5. Mme A… n’apporte aucune précision sur les raisons pour lesquelles elle s’est abstenue de toute tentative de régularisation de sa situation depuis la date de son entrée sur le territoire national en 2017. En outre, si elle soutient que l’absence de document attestant la régularité de son séjour l’empêche de trouver un emploi, elle ne justifie pas de perspectives d’emploi à brève échéance. Si elle fait état de ses attaches familiales et personnelles sur le territoire, elle n’apporte aucun élément justifiant que sa situation soit examinée prioritairement par rapport à celle d’autres ressortissants étrangers se trouvant dans la même situation. Enfin, si Mme A… soutient que le délai pour obtenir un rendez-vous en préfecture en vue de déposer sa demande est particulièrement déraisonnable, la durée de traitement subie n’est pas spécifique à la situation de la requérante mais concerne tous les étrangers ayant déposé une demande dans le cadre de la même démarche et n’est, par suite, par elle-même, pas de nature à justifier qu’il soit fait droit prioritairement à sa demande d’injonction de rendez-vous. Ainsi, la condition d’urgence à laquelle les dispositions de l’article L. 521-3 du code de justice administrative subordonnent le prononcé de la mesure sollicitée ne peut être regardée comme remplie.
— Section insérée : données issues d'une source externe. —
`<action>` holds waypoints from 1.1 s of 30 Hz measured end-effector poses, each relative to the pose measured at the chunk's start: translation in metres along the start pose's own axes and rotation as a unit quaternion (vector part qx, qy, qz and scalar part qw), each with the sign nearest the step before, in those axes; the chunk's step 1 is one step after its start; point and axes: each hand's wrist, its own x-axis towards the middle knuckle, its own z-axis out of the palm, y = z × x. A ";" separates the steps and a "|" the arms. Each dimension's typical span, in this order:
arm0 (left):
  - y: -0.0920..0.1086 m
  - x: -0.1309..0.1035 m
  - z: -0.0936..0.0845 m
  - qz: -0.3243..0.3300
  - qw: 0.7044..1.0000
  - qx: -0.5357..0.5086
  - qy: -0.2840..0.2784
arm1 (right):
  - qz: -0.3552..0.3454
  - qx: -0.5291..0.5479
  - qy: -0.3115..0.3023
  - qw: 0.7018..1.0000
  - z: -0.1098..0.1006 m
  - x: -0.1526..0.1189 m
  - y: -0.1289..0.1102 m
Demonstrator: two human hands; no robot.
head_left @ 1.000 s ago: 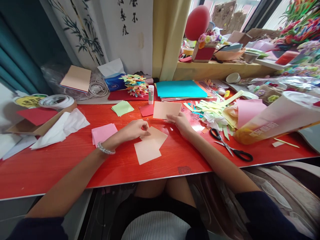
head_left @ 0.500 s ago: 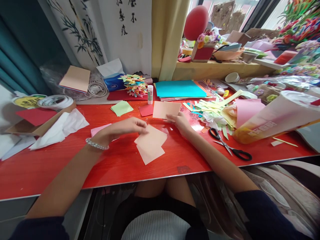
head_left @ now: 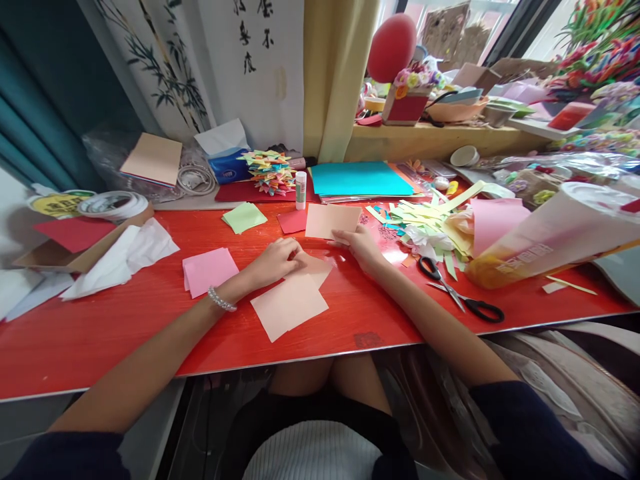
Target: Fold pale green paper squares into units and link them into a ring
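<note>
Several peach paper sheets (head_left: 290,307) lie overlapping and askew on the red tabletop in front of me. My left hand (head_left: 280,261), with a beaded bracelet at its wrist, is at their upper left edge, its fingers pinched on a sheet there; its fingertips are partly hidden. Farther back, my right hand (head_left: 361,248) grips the lower right corner of another peach paper piece (head_left: 333,221) between thumb and fingers. Beside my left forearm sits a stack of pink paper squares (head_left: 210,271). Green squares (head_left: 244,217) and a red paper square (head_left: 292,222) lie beyond my hands.
A glue stick (head_left: 301,190) stands behind the red square. Black-handled scissors (head_left: 463,293) lie open at the right, near paper strips (head_left: 425,220) and a large tilted paper cup (head_left: 560,233). Teal sheets (head_left: 360,180) are stacked at the back. A cardboard tray (head_left: 55,257) is at the left.
My left hand has moved slightly right and down. The loose peach sheets have shifted, the front one toward the lower left. The pink stack shows fully now. My right hand stays nearly still.
</note>
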 end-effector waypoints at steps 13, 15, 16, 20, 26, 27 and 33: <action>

6. Il résulte de ce qui précède que les conclusions à fin d’injonction et d’astreinte de Mme A… doivent être rejetées, ainsi que, par voie de conséquence, celles présentées au titre de l’article L. 761-1 du code de justice administrative.
O R D O N N E :
Article 1er : La requête de Mme A… est rejetée.
Article 2 : La présente ordonnance sera notifiée à Mme B… A… et au ministre de l’intérieur.
Copie en sera délivrée à la préfète de l’Essonne.
Fait à Versailles, le 12 mars 2026.
Le juge des référés,
Signé
O. Mauny
La République mande et ordonne au ministre de l’intérieur en ce qui le concerne ou à tous commissaires de justice à ce requis en ce qui concerne les voies de droit commun, contre les parties privées, de pourvoir à l’exécution de la présente décision.